[What to produce]
Return verbatim every line from the first line of the data below to the line that contains "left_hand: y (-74", inclusive, and no further.

(Records for this exercise Opens)

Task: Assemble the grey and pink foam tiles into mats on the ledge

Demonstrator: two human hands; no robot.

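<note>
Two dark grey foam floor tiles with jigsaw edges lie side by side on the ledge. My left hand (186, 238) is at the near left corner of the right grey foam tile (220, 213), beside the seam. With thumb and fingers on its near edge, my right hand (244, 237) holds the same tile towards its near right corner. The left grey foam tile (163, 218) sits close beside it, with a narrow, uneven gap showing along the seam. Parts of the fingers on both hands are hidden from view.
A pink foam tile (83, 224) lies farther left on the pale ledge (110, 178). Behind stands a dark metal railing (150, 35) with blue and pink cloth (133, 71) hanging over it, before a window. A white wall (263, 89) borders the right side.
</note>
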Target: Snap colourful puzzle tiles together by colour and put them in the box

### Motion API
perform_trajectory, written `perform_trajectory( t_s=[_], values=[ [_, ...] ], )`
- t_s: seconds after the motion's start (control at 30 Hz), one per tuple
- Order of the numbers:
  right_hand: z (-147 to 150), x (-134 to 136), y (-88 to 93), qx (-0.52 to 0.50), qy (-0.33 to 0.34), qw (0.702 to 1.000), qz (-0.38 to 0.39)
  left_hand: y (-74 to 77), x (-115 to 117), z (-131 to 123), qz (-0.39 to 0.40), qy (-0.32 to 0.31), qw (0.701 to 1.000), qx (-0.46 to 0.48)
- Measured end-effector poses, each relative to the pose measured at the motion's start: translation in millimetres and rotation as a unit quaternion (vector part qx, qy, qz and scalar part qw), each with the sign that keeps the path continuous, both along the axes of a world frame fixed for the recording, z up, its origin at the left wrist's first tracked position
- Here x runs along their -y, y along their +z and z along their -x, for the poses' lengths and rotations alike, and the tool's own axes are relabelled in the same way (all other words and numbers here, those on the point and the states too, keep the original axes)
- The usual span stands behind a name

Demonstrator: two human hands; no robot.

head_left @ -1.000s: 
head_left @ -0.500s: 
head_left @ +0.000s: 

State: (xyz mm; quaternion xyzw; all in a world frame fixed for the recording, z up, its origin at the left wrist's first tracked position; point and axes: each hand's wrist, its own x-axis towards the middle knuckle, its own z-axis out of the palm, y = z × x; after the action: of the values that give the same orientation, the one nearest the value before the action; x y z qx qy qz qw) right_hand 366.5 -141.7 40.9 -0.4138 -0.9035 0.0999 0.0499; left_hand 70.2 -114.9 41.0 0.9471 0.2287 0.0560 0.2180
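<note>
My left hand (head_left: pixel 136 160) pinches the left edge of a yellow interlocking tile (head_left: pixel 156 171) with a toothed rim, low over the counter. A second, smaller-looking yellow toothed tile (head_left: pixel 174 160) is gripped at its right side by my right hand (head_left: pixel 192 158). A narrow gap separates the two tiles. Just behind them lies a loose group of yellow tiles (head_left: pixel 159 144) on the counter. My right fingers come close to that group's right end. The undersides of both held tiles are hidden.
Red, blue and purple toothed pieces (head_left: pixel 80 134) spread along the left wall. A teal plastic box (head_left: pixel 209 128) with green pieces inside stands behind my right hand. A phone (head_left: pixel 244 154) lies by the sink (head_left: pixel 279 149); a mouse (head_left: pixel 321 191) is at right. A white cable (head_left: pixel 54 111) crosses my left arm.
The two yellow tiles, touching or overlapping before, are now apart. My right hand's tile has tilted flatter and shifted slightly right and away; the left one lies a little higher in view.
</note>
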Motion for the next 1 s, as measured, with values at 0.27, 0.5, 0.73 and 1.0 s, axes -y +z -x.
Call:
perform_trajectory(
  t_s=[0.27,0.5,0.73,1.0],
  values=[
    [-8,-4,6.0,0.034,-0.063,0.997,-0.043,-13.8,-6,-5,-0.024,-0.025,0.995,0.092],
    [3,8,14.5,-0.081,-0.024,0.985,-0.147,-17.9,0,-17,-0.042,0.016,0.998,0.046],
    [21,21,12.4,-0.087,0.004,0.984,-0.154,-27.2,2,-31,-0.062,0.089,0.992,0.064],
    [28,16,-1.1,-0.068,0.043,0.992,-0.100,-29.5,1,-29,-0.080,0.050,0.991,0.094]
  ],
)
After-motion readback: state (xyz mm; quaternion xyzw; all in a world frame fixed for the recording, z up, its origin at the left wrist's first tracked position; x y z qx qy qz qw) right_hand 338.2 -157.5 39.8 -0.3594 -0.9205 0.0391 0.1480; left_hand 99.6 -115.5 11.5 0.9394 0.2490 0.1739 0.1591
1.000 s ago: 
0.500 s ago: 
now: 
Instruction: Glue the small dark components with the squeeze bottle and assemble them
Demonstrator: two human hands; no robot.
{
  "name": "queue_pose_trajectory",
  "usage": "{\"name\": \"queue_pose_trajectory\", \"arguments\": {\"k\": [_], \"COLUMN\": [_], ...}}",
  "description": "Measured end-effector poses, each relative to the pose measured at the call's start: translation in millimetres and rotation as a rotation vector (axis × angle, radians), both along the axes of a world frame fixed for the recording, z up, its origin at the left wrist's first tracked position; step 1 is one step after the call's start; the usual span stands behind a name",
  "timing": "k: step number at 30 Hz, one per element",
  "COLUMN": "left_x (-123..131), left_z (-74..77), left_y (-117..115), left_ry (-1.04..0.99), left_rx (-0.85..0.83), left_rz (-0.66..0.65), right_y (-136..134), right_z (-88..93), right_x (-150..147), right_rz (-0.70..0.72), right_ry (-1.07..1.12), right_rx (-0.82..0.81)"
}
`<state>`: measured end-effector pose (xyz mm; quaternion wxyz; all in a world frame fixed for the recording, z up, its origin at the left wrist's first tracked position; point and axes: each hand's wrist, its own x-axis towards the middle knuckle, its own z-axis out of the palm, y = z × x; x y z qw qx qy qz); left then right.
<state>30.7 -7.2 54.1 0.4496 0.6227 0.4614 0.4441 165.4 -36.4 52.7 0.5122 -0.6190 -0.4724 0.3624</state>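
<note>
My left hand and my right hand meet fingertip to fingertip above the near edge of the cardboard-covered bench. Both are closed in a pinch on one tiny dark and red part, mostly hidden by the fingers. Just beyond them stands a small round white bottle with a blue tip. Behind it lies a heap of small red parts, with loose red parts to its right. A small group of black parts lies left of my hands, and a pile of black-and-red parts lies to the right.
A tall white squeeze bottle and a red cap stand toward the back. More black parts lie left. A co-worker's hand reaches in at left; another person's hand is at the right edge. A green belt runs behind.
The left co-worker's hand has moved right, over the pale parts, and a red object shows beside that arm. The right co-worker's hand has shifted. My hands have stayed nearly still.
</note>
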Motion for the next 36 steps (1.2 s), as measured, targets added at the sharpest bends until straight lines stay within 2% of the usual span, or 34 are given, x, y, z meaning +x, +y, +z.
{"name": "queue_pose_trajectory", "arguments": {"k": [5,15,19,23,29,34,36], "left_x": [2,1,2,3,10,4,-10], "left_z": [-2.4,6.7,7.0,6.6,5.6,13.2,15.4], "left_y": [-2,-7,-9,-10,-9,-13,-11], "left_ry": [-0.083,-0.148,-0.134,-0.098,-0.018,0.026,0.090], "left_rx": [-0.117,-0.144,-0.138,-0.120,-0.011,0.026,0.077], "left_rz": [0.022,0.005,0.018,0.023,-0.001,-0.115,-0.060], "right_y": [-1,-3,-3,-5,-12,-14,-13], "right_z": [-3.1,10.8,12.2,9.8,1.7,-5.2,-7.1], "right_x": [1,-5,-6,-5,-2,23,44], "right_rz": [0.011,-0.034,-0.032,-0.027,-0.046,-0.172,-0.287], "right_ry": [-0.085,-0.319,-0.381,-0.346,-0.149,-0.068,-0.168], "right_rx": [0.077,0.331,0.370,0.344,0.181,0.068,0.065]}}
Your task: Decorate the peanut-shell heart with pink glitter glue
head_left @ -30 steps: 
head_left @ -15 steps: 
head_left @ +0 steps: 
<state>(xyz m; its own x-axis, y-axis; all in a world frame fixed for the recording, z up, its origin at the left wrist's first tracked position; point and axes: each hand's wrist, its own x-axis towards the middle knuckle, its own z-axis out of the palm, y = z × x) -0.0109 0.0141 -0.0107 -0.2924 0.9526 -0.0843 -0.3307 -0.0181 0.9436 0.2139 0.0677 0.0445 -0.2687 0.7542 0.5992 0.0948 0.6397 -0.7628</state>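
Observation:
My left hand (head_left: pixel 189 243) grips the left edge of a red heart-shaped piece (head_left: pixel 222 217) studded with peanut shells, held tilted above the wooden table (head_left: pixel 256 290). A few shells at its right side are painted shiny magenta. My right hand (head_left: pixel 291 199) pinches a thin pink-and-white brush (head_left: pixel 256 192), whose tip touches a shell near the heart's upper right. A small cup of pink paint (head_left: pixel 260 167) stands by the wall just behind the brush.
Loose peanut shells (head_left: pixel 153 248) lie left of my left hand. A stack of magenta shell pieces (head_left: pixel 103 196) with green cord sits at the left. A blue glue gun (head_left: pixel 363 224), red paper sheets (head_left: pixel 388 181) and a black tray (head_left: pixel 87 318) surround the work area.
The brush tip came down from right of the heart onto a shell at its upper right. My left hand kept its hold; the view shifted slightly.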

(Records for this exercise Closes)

[Exercise answer]
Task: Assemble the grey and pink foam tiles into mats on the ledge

Demonstrator: two human hands; no robot.

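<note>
Two dark grey foam floor tiles with jigsaw edges lie side by side on the ledge. My left hand (186, 238) is at the near left corner of the right grey foam tile (220, 213), beside the seam. With thumb and fingers on its near edge, my right hand (244, 237) holds the same tile towards its near right corner. The left grey foam tile (163, 218) sits close beside it, with a narrow, uneven gap showing along the seam. Parts of the fingers on both hands are hidden from view.
A pink foam tile (83, 224) lies farther left on the pale ledge (110, 178). Behind stands a dark metal railing (150, 35) with blue and pink cloth (133, 71) hanging over it, before a window. A white wall (263, 89) borders the right side.
</note>
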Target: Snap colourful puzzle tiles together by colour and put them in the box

### Motion API
perform_trajectory, written `perform_trajectory( t_s=[_], values=[ [_, ...] ], )`
- t_s: seconds after the motion's start (control at 30 Hz), one per tuple
- Order of the numbers:
  right_hand: z (-147 to 150), x (-134 to 136), y (-88 to 93), qx (-0.52 to 0.50), qy (-0.33 to 0.34), qw (0.702 to 1.000), qz (-0.38 to 0.39)
  left_hand: y (-74 to 77), x (-115 to 117), z (-131 to 123), qz (-0.39 to 0.40), qy (-0.32 to 0.31), qw (0.701 to 1.000), qx (-0.46 to 0.48)

This finishes the exercise.